David Grimal initie l’Orchestre national de Lille à des interprétations sans chef
Du 7 au 12 février, les mélomanes du Nord ont vécu une nouvelle expérience avec l’Orchestre national de Lille : une interprétation sans chef d’orchestre ! Au centre de ces concerts, David Grimal, qui pratique depuis longtemps ce format, notamment avec son orchestre Les Dissonances. Nous avons assisté au concert du 11 février au Nouveau siècle à Lille, dans un programme composé de trois œuvres de Mendelssohn.
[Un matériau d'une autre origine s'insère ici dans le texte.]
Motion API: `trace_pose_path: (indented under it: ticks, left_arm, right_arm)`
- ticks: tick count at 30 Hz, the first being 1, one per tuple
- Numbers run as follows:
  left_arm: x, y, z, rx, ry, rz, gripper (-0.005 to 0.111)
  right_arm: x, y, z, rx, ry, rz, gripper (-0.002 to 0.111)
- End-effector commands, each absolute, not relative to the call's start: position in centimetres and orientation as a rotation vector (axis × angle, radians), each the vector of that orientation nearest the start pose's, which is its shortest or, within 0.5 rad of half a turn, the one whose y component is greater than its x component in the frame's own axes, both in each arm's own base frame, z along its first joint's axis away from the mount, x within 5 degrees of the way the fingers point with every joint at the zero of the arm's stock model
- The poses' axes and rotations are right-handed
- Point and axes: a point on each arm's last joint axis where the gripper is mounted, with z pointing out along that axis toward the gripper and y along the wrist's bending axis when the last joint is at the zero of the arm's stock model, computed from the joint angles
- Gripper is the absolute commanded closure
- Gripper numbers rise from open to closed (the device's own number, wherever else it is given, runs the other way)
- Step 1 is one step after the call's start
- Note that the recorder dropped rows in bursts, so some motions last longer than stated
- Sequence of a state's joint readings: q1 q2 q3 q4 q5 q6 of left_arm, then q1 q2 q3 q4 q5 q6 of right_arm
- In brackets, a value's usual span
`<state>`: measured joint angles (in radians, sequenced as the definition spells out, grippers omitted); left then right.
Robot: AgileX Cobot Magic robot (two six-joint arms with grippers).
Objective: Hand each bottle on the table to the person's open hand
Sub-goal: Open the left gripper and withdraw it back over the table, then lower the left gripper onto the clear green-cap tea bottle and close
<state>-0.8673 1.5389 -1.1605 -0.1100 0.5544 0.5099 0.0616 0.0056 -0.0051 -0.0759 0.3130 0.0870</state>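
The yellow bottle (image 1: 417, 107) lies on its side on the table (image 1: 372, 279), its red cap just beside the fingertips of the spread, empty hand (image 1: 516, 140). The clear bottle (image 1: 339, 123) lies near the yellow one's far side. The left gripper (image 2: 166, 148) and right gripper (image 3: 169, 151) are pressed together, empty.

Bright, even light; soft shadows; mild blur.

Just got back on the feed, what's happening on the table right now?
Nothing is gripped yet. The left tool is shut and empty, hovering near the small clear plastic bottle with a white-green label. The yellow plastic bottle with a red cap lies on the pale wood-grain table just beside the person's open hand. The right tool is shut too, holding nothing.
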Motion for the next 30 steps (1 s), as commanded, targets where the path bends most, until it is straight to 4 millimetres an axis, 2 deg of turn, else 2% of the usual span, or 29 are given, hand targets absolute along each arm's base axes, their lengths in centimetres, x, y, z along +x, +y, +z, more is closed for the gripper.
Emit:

L’annonce habituelle juste avant le concert vient d’être diffusée. Les instruments s’accordent rapidement, et le public attend le chef, en l’occurrence David Grimal, indiqué « direction et violon » dans le programme. La salle n’est pas encore totalement silencieuse, et les musiciens commencent à jouer. Certains continuent à parler avec leurs voisins, ils n’ont pas compris tout de suite que le concert avait commencé ! L’Ouverture des Hébrides de Mendelssohn résonne comme venant de nulle part, renforçant le caractère mystérieux de la Grotte de Fingal. Il suffit de regarder quelques secondes l’orchestre, pour « voir » que les musiciens s’écoutent attentivement les uns et les autres. En effet, ce mode d’interprétation — un langage qui se développe, précisera David Grimal au bord de scène à l’issue du concert — est aussi beau à voir qu’à écouter. Ainsi, la musique respire de manière plus organique, elle devient plus que jamais une entité vivante.